*WHAT TO WORK ON:* Where a line of the data below has the string "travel", copy that line.

*SUPPLIED INFORMATION:*
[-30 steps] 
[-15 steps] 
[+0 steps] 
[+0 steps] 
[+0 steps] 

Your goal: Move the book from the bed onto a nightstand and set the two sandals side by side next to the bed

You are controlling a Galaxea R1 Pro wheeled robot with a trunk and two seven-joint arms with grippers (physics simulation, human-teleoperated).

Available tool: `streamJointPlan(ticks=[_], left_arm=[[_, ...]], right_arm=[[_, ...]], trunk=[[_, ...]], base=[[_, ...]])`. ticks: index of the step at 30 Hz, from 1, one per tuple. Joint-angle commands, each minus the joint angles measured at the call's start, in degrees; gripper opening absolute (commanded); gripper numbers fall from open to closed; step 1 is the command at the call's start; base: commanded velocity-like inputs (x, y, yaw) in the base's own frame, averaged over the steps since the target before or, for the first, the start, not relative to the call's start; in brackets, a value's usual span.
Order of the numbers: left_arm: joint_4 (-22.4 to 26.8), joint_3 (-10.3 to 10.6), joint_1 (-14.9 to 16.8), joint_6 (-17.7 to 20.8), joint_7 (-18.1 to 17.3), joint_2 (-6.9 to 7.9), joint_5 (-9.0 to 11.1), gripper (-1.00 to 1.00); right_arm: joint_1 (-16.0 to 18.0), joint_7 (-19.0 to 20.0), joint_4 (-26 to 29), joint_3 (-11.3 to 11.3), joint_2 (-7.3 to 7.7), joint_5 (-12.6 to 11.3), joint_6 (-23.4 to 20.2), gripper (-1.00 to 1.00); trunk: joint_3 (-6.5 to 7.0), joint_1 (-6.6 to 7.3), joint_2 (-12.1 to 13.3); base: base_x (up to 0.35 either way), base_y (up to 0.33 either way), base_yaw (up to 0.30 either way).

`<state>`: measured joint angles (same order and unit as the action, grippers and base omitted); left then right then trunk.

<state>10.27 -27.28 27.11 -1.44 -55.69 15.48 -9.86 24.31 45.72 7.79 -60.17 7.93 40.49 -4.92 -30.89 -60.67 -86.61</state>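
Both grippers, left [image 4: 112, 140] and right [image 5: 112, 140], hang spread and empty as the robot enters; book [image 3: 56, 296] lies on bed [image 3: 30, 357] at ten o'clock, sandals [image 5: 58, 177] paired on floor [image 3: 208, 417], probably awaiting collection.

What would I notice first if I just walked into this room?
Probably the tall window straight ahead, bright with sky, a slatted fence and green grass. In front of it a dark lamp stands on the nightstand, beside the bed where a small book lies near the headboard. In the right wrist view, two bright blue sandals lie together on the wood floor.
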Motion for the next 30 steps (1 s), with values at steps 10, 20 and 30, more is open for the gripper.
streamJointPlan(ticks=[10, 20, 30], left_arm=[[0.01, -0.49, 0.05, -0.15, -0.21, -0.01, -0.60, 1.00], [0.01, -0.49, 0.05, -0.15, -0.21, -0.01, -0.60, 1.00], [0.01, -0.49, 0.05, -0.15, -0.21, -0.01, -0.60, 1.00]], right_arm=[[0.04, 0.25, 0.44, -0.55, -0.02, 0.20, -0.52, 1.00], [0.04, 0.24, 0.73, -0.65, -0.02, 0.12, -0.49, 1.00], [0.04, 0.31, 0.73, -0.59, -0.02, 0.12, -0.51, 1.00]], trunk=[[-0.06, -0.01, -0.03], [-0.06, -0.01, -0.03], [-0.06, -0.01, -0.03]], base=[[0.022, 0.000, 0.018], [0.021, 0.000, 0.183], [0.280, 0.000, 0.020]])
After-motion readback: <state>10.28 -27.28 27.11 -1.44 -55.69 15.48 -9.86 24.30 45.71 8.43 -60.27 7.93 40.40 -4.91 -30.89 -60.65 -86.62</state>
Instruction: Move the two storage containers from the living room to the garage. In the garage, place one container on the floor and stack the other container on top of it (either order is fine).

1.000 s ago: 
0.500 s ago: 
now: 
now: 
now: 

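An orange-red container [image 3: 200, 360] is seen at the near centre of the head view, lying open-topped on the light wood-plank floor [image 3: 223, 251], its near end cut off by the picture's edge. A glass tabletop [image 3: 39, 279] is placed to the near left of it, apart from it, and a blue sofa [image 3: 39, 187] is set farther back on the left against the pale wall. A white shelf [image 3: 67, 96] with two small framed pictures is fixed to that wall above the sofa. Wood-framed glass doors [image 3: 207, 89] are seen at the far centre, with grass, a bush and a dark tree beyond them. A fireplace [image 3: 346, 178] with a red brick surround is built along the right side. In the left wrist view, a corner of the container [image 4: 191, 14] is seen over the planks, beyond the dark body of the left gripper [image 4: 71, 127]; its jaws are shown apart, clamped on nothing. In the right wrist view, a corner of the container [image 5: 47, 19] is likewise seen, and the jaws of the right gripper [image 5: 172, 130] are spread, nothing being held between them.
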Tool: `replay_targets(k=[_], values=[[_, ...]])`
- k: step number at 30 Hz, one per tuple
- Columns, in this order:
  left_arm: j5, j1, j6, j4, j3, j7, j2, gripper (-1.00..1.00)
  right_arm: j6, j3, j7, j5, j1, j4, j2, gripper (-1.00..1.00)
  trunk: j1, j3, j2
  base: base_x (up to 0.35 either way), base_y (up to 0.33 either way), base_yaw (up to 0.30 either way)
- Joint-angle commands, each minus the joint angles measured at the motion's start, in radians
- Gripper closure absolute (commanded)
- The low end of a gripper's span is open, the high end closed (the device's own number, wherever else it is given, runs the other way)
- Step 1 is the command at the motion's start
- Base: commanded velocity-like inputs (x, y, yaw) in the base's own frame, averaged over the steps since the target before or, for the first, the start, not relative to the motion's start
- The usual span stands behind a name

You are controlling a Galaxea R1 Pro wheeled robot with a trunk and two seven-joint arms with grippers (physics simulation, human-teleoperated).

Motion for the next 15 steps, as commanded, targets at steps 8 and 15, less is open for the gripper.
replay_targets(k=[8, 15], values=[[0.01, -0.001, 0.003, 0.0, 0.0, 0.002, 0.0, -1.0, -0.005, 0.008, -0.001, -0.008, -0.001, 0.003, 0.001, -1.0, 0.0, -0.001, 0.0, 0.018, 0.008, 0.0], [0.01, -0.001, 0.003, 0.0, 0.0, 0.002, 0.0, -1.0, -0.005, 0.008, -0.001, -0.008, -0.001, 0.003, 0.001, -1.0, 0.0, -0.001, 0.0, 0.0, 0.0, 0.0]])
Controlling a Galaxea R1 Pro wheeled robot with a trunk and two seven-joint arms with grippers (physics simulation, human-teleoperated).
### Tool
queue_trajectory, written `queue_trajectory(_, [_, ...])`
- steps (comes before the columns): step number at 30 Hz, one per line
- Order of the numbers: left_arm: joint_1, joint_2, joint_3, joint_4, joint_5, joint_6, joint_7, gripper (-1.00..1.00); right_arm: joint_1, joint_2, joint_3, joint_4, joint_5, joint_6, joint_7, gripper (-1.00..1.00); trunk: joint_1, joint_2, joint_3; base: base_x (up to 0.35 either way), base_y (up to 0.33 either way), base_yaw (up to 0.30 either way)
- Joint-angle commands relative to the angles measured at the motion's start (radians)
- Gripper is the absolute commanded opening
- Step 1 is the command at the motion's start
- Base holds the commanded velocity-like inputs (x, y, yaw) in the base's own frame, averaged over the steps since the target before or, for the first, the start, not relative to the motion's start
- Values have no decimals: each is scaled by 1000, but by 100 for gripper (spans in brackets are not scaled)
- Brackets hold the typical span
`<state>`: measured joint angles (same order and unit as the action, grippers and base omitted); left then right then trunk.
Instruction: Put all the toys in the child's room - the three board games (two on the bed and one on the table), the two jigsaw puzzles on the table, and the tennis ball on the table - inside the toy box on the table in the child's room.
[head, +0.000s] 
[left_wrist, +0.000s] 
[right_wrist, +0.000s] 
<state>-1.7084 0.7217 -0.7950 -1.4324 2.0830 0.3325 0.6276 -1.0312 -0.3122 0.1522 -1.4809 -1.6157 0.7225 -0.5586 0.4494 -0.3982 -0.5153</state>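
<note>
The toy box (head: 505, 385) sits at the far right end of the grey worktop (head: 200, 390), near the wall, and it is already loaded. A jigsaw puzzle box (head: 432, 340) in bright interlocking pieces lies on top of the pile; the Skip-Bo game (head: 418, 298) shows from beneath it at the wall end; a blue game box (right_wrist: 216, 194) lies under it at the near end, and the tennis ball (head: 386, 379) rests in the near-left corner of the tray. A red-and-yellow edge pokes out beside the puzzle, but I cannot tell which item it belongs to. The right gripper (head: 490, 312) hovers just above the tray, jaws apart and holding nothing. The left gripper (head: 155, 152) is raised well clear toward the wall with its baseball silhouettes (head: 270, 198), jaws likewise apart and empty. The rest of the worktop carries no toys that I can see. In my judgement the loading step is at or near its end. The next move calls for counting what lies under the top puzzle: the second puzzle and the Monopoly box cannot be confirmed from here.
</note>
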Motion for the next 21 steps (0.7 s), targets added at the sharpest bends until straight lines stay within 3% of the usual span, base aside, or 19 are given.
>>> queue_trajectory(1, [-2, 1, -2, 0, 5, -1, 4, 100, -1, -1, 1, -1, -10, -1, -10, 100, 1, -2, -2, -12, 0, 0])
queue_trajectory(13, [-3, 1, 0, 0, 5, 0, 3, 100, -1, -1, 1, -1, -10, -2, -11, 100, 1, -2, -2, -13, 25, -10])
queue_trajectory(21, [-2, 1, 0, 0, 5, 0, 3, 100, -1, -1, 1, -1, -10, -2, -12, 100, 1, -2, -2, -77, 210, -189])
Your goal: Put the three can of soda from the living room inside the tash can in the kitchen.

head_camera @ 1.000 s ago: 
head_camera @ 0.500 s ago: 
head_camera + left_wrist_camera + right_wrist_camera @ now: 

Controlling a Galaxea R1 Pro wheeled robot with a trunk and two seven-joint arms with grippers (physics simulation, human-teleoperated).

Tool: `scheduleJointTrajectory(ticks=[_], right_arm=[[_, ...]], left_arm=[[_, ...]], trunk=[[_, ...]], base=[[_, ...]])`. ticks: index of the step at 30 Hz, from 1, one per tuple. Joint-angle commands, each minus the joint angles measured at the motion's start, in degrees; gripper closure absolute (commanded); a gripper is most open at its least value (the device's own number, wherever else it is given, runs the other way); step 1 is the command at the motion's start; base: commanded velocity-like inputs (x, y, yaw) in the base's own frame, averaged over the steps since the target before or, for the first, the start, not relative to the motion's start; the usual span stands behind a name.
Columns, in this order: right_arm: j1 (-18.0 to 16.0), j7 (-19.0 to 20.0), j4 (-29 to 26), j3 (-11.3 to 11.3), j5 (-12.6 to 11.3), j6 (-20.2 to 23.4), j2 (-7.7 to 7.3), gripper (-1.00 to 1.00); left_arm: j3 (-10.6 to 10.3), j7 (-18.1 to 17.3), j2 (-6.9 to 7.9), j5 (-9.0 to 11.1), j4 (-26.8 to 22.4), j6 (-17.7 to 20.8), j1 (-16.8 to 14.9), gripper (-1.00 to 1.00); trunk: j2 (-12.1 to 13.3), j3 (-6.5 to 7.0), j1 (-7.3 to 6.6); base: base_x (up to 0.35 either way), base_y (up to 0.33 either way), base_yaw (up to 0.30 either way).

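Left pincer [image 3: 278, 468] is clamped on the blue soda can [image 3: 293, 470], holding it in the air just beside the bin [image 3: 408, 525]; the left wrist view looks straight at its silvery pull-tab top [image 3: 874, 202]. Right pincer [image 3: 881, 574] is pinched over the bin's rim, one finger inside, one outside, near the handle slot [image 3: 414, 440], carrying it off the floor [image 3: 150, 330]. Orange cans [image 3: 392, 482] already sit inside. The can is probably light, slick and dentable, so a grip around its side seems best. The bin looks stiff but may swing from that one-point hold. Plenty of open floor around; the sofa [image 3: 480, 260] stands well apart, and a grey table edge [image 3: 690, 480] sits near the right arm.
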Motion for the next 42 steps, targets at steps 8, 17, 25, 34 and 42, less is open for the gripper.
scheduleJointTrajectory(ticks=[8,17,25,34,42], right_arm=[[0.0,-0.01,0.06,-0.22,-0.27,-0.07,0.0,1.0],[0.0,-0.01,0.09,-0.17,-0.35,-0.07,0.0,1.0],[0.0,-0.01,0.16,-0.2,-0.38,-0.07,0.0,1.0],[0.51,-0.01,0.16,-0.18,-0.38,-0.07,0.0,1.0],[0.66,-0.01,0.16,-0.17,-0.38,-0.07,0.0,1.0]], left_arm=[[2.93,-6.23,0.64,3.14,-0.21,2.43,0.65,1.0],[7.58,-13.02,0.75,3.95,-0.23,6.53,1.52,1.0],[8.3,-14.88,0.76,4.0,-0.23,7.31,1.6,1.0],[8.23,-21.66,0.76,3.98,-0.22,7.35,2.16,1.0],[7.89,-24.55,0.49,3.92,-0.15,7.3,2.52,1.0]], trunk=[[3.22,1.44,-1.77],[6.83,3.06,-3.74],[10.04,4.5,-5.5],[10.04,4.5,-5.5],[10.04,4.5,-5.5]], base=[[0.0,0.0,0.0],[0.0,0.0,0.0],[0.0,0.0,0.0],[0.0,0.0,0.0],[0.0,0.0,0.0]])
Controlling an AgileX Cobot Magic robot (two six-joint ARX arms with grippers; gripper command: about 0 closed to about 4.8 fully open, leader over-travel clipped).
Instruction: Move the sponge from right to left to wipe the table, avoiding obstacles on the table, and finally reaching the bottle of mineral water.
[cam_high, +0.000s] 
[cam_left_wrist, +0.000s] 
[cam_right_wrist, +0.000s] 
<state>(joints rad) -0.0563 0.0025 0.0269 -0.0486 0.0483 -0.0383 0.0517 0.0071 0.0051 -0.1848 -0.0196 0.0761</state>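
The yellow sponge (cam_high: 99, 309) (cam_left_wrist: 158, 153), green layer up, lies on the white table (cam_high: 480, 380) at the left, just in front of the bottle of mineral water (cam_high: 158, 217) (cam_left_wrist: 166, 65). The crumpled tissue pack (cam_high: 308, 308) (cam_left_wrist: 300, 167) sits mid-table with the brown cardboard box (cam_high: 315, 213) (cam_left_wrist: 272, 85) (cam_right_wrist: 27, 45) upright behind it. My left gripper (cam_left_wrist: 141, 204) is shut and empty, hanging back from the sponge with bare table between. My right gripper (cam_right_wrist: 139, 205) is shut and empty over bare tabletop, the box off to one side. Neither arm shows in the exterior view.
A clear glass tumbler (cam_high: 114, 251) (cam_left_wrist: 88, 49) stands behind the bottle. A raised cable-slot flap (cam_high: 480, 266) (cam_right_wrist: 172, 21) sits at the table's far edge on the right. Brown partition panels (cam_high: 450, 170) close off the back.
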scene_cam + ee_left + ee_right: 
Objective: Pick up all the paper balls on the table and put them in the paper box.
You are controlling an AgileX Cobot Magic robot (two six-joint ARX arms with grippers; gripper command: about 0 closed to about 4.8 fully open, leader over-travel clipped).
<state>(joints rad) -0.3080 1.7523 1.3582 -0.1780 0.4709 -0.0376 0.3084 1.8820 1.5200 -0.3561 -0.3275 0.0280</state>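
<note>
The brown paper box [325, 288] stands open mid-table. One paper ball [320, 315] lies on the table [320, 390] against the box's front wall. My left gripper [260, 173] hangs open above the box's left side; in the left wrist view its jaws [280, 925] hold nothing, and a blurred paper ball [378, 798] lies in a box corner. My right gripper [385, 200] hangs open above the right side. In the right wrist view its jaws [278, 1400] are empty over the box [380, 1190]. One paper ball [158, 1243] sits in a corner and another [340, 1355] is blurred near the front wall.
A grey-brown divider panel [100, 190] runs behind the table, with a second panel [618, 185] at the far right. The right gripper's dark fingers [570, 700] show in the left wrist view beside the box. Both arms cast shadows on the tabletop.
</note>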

*ANSWER TO THIS TASK:*
Controlling an AgileX Cobot Magic robot (two six-joint ARX arms with grippers; gripper command: about 0 closed to about 4.8 fully open, leader over-travel clipped).
You are controlling an AgileX Cobot Magic robot (two six-joint ARX arms with grippers; gripper command: about 0 closed to about 4.8 fully open, leader over-travel clipped).

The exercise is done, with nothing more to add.